If you consider the 10+ years of focused effort, study and trial and error that has gone into building a robust trading system, you begin to appreciate that this is a fair fee for managing so much money.

What is a spread markup?

A spread markup is when an investment manager will add their spread on top of the current spread. For example, an investment manager may add a one pip spread on top of the current spread.

Unfortunately, many Forex managed account services try and hide their spread markup fee.

At Walker Capital Australia, we are a big believer in transparency. As a result, our Financial Services Guide (FSG) always has an accurate figure of exactly what our charges are for each strategy mentioned below.

You can always reach out to one of our team to discuss how the spread markup works on your account.

Should I be concerned about the spread markup?

As mentioned above, the time and devotion that goes into building a fully backtested and scalable trading strategy is not easy. There is a lot of skill and patience involved. You then need the mindset to allow you to execute the strategies without mistakes in the market.

As you can appreciate, any investment manager who is responsible for your gains needs to be fairly compensated.

The only time you should be concerned about the spread markup is when you cannot easily find it. Or perhaps when you ask the investment manager, they avoid the subject or cannot give you clear answers to the simple question.

Trading activity of various Forex strategies

Now you understand what churn is and how trading activity affects your bottom line profits. Let’s jump into the different types of trading strategies and the activity levels each has on your account.
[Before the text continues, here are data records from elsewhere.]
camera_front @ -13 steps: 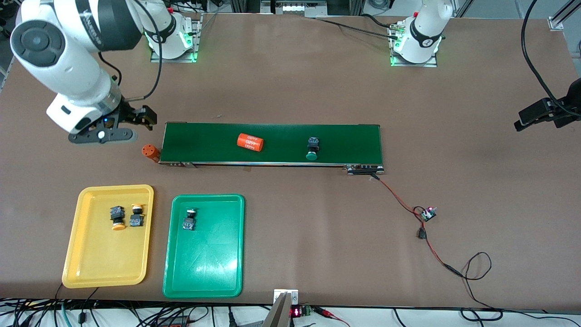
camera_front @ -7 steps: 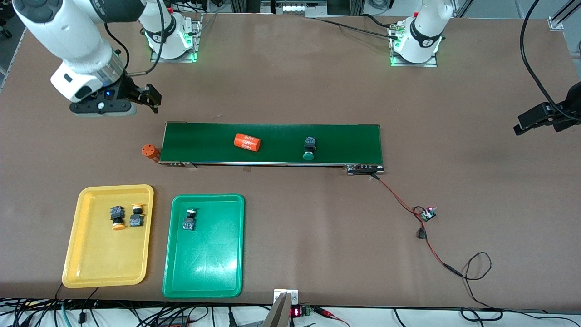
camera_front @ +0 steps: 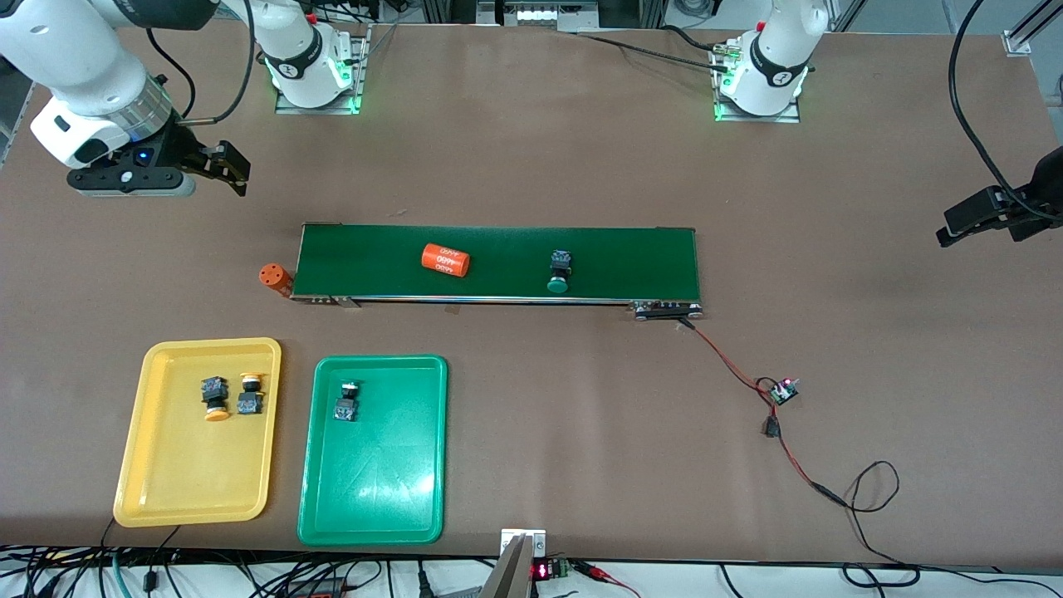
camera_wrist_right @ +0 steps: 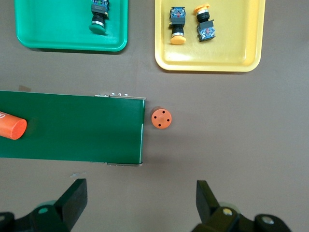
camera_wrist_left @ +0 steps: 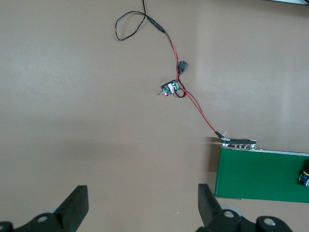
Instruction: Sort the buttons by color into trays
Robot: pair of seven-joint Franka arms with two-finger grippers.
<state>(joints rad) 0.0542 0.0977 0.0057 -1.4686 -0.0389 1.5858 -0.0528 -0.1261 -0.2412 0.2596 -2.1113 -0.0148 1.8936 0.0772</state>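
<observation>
One green button [camera_front: 560,272] lies on the dark-green conveyor belt [camera_front: 498,245]. A second green button [camera_front: 346,401] lies in the green tray [camera_front: 374,498]. Two yellow buttons [camera_front: 214,397] [camera_front: 249,394] lie in the yellow tray [camera_front: 199,498]. My right gripper [camera_front: 226,169] is open and empty over bare table, off the belt's end near the right arm's base. Its wrist view shows its open jaws [camera_wrist_right: 142,203], both trays [camera_wrist_right: 48,41] [camera_wrist_right: 231,53] and their buttons. My left gripper [camera_front: 963,218] is open and empty [camera_wrist_left: 143,205] over bare table off the belt's other end.
An orange "4680" cylinder [camera_front: 446,259] lies on the belt. Another [camera_front: 272,276] stands on the table at the belt's end [camera_wrist_right: 161,118]. A red-black wire [camera_front: 731,370] runs from the belt to a small circuit board [camera_front: 783,390] [camera_wrist_left: 171,89].
My right gripper has moved away from the belt's end, farther from the front camera and toward its end of the table. The cylinder and green button on the belt have drifted toward the right arm's end.
</observation>
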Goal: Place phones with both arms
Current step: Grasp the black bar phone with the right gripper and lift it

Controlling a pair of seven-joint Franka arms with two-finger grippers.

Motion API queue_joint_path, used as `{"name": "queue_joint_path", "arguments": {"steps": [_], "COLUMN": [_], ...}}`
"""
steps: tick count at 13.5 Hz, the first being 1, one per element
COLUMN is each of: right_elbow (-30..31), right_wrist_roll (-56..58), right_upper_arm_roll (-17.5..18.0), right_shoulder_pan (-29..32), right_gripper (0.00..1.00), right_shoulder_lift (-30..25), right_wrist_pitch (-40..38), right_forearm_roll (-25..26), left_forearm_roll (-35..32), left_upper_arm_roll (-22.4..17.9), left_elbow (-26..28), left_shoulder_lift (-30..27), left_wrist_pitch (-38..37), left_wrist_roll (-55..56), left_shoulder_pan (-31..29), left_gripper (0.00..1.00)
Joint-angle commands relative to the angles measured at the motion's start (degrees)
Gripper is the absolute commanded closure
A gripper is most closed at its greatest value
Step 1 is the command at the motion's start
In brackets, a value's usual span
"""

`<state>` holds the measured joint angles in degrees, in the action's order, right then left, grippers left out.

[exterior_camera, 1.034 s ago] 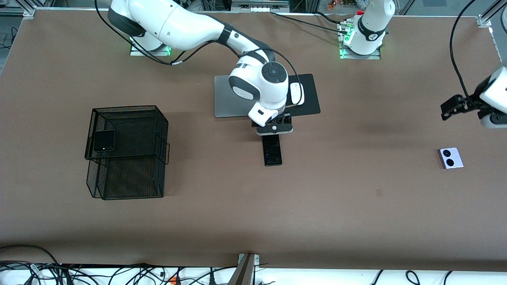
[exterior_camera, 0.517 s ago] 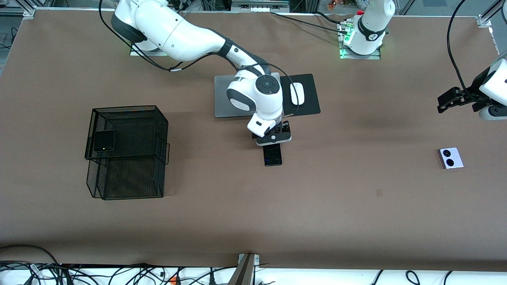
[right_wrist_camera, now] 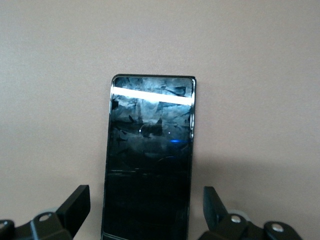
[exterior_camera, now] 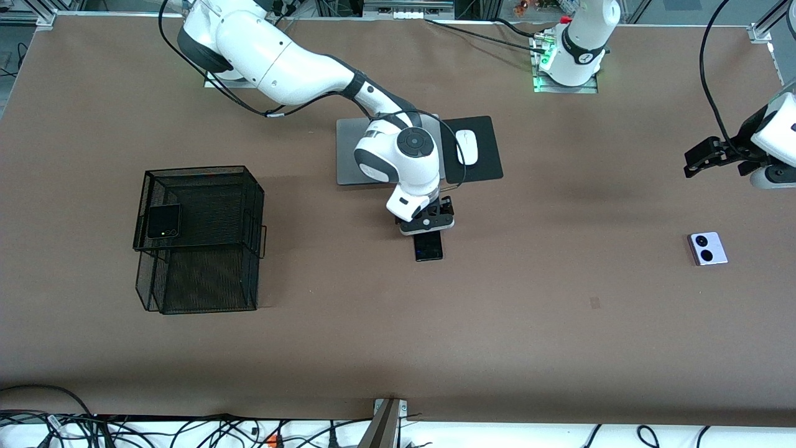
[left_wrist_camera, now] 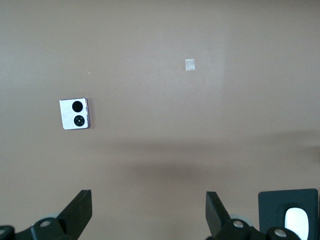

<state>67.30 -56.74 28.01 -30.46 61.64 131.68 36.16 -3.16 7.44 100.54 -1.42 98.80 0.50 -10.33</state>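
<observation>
1. I've got the right gripper (exterior_camera: 428,223) low over the slab phone (exterior_camera: 428,246), which lies flat mid-table, just nearer the front camera than the grey laptop (exterior_camera: 351,155).
2. In the right wrist view its fingers (right_wrist_camera: 75,205) stand wide apart, one on each long side of the slab phone (right_wrist_camera: 149,160). They grip nothing; I can't quite tell how close the pads are to the edges.
3. The left gripper (exterior_camera: 699,160) hangs in the air over bare table at the left arm's end, jaws wide open and empty.
4. From the left wrist view I see the lilac-white flip phone (left_wrist_camera: 75,114) flat on the brown table, two black camera circles up, well clear of the fingers (left_wrist_camera: 80,210).
5. In the front view that lilac-white flip phone (exterior_camera: 707,249) lies nearer the camera than the spot under the left gripper.
6. The black flip phone (exterior_camera: 163,221) rests in the upper level of the black mesh basket (exterior_camera: 205,249), toward the right arm's end.
7. The white mouse (exterior_camera: 466,147) sits on its black pad (exterior_camera: 485,158) beside the laptop.
</observation>
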Motion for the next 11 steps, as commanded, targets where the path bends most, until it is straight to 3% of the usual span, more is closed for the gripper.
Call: {"name": "queue_joint_path", "arguments": {"steps": [1,8,10,11], "right_elbow": [-2.3,-2.2,-2.2,-2.2], "right_wrist_roll": [-0.2,-8.2,-8.4,-8.3], "right_upper_arm_roll": [-0.2,-0.2,-0.2,-0.2], "right_shoulder_pan": [-0.9,-1.4,-1.4,-1.3], "right_gripper": [0.0,0.0,0.08,0.18], "right_shoulder_lift": [1.9,2.7,2.8,2.8], "right_wrist_pitch": [0.4,0.3,0.2,0.2], "right_forearm_roll": [0.9,0.9,0.9,0.9], "left_forearm_roll": [1.1,1.1,1.1,1.1], "left_upper_arm_roll": [-0.1,0.1,0.1,0.1], "left_elbow": [-0.1,-0.1,-0.1,-0.1], "left_shoulder_lift": [-0.5,-0.5,-0.5,-0.5], "left_wrist_pitch": [-0.7,-0.8,-1.1,-1.1], "left_wrist_roll": [0.2,0.2,0.2,0.2], "left_shoulder_pan": [0.2,0.2,0.2,0.2], "left_gripper": [0.0,0.0,0.0,0.0]}}
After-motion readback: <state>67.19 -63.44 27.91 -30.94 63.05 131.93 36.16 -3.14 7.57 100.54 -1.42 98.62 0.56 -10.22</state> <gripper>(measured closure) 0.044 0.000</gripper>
By understanding different trading styles, you will be able to understand which ones may be setup to churn your account versus those which are there to minimise your investment costs.

Day trading

This is often a big red flag. Active day traders can do as many as 300 trades per day. That is not a typo. 100-300 trades per day is the level of activity day traders can hit. Your costs here are very high. At Walker Capital, we do not believe a day trading strategy is beneficial for long-term gains, so we do not employ such a high turnover style.

Swing trading

Swing trading looks for uptrending or downtrending markets which have recently pulled back from their recent run. At this pullback level, it is probable the market will consolidate and then move higher again.

Retracement strategy

The retracement strategy can be a little more active as it benefits from range-bound markets. Markets don’t always trend, so it is important to have a method which benefits from sideways trending markets.

Breakout strategy

Breakouts are the explosive moves which occur infrequently but allow the opportunity for big moves. Identifying trades in this area can be a little harder and so this strategy trades less frequently.

Price Action strategy

Price action trading is identifying specific patterns within the price of the underlying asset without the use of indicators. Price action traders will look at certain candlestick or bar chart patterns, support, resistance and the overall trend of a market.
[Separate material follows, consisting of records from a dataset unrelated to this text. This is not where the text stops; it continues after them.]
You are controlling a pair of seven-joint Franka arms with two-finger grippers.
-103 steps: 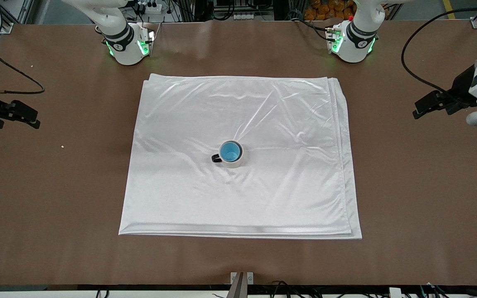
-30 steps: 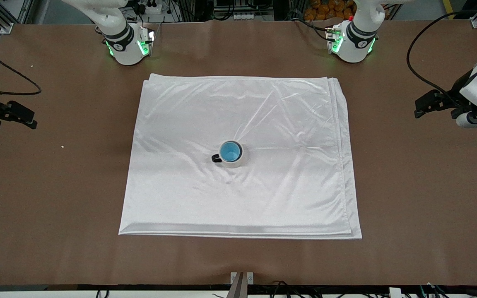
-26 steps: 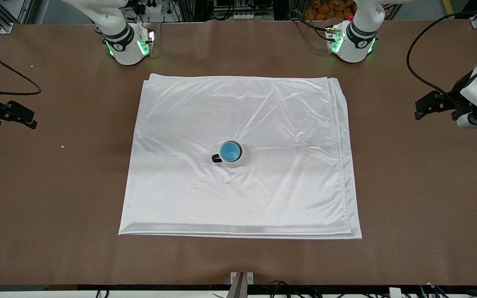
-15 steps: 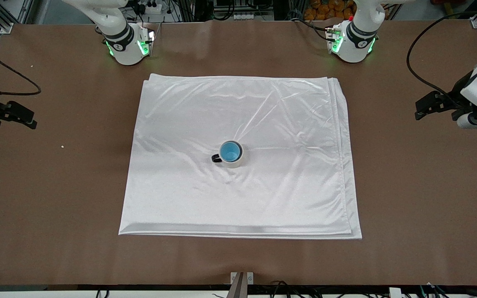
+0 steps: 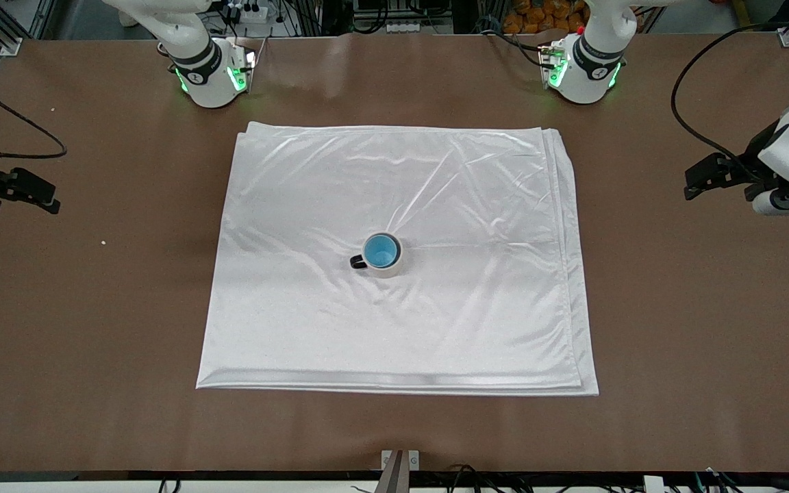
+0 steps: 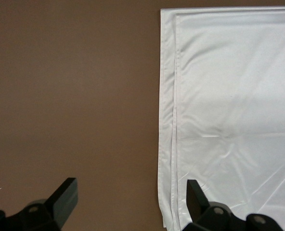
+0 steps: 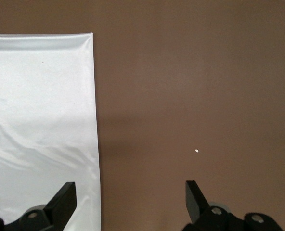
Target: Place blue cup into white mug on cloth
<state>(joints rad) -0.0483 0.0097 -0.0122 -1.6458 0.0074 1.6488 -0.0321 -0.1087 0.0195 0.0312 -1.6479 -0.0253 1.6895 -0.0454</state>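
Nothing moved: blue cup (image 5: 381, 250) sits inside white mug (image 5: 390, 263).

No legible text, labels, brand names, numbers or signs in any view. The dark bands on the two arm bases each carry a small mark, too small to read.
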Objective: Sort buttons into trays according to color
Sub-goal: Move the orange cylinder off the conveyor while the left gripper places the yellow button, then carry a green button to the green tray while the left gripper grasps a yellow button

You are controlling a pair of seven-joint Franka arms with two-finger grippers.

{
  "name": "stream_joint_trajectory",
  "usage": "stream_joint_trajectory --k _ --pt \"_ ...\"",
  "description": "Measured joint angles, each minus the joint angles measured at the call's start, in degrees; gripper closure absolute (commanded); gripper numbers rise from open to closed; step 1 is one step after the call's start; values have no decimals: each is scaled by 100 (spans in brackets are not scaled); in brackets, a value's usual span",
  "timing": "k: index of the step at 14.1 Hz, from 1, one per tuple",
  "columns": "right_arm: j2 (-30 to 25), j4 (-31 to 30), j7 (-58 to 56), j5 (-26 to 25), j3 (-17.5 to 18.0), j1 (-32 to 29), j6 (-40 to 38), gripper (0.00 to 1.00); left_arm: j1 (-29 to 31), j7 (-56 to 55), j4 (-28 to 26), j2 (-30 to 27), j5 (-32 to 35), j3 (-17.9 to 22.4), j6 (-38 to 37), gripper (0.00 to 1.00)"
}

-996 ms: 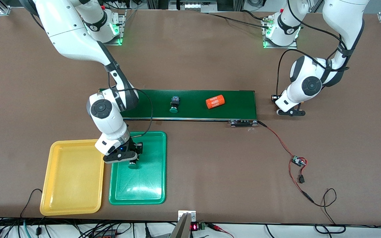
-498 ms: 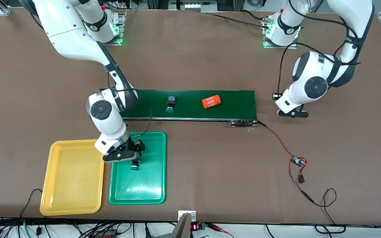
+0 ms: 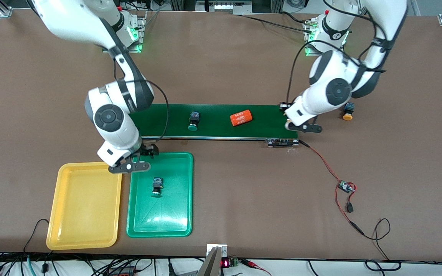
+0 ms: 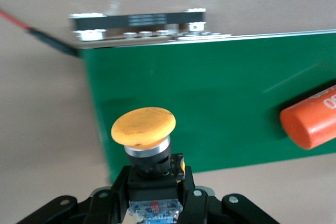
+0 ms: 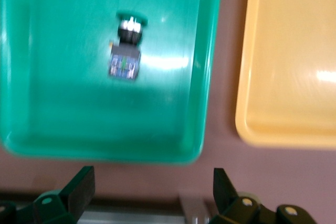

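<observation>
Our right gripper (image 3: 144, 153) hangs with its fingers (image 5: 81, 184) spread wide and empty, over the edge of the green tray (image 3: 182, 226) that lies closest to the belt. In that tray a green button (image 3: 156, 186) lies on its side, free of the fingers, its cap pointing toward the worktop edge closest to the front camera. The yellow tray (image 3: 58, 237) sits just beside the green one, toward the right arm's end of the worktop, both close to that same edge. Our left gripper (image 4: 152, 203) is clamped on the black-and-blue body of a yellow button (image 4: 143, 127), whose cap sticks out past the fingertips, and it holds this over the end of the belt (image 3: 213, 132) that points to the left arm's end of the worktop. A second green button (image 3: 193, 120) lies on the belt about midway along it, and an orange cylinder (image 3: 241, 118) with white print lies on the belt between that button and our left gripper. Another yellow button (image 3: 347, 112) rests on the bare worktop just off the belt's end, toward the left arm's end.
</observation>
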Motion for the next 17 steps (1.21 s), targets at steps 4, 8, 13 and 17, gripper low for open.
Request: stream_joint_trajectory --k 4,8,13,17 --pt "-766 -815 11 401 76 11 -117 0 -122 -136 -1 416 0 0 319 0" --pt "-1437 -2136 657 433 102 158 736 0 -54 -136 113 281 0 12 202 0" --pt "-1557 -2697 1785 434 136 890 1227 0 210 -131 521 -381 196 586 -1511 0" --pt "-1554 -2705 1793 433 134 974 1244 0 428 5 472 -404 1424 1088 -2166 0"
At Walker Capital, we believe it is important to be as transparent as possible with every account we manage.

Which is why we explain trading styles and set expectations around each one.
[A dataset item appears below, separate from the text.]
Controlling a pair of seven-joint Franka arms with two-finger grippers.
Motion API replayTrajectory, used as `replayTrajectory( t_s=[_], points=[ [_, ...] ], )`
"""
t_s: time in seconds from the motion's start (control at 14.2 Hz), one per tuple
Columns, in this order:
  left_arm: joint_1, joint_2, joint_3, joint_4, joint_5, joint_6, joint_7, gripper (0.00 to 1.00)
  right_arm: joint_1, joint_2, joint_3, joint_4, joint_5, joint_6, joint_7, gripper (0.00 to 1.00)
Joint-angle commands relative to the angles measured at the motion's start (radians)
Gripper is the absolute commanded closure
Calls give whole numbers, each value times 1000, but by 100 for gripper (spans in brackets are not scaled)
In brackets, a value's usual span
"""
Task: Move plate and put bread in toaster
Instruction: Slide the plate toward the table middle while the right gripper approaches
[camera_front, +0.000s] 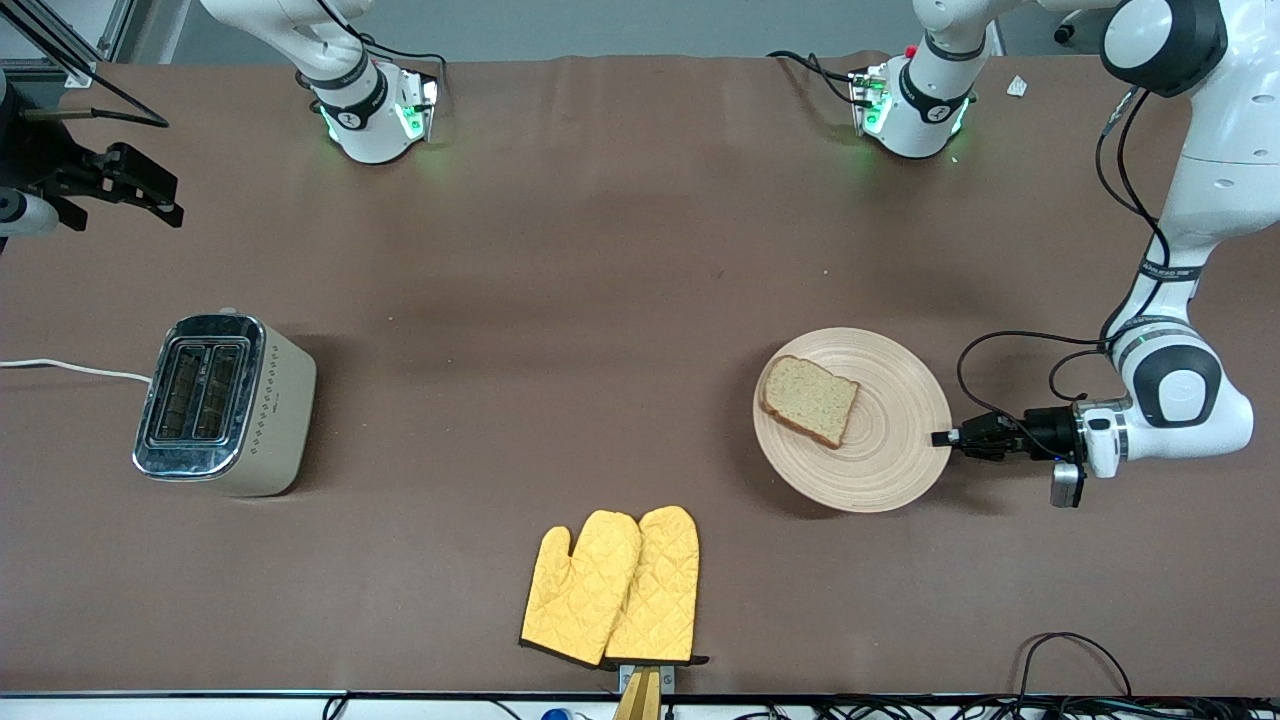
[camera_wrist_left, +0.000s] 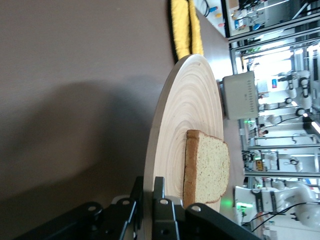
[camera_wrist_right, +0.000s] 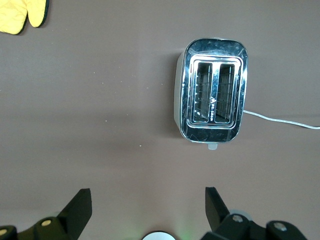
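Observation:
The wooden plate (camera_front: 890, 440) lies toward the left arm's end of the table with the slice of bread (camera_front: 808, 400) on it. My left gripper (camera_front: 942, 438) is shut on the plate's rim; in the left wrist view its jaws (camera_wrist_left: 148, 192) clamp the rim edge-on, one finger above and one below, with the plate (camera_wrist_left: 190, 115) and bread (camera_wrist_left: 212, 162) ahead. A shadow lies under the plate. The toaster (camera_front: 225, 405) stands toward the right arm's end, both slots up. My right gripper (camera_front: 125, 205) is open and empty, up in the air near the toaster (camera_wrist_right: 212, 97); its jaws (camera_wrist_right: 148, 205) are spread wide.
A pair of yellow oven mitts (camera_front: 615, 590) lies near the table's front edge, nearer the camera than plate and toaster. The toaster's white cord (camera_front: 70, 368) runs off the table end. Bare brown tabletop lies between toaster and plate.

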Motion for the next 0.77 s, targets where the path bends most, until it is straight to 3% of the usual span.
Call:
replayTrajectory(
  t_s=[0.0, 0.07, 0.21, 0.35, 0.7],
  points=[
    [8, -43, -66, -51, -61, 6, -16, 100, 15, 29, 4, -21, 11, 13, 15, 0],
    [8, -67, -86, -89, -87, 41, -16, 100, 6, 48, 6, -45, 20, 28, 19, 0],
    [5, -80, -138, -138, -128, 104, -18, 100, -42, 56, 1, -148, 121, 155, 32, 0],
    [6, -87, -204, -197, -145, 211, -19, 100, -33, 59, 4, -202, 143, 247, 102, 0],
    [6, -94, -357, -299, -162, 461, -98, 100, 75, 190, 8, -207, 236, 391, 256, 0]
  ],
)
To find out more about the Walker Capital investment strategies get in touch today.

Here are the steps to get started:

  1. Schedule an appointment (Conference Call) with an Investment Manager
  2. Submit a Managed Discretionary Account (MDA) application with Walker Capital Australia.
  3. Open a trading account with the Walker Capital Australia’s executing broker.
  4. Select from our range of investment strategies and choose your asset allocation between the choices of accounts.
  5. Once all accounts are opened, and funds have been chosen, our team gets to work and begins trading.

We welcome you to give our team a call to discuss your investment goals and objectives.

You can call Walker Capital Australia on +61 2 8076 2210, and we’ll see how we can help you achieve your investment goals.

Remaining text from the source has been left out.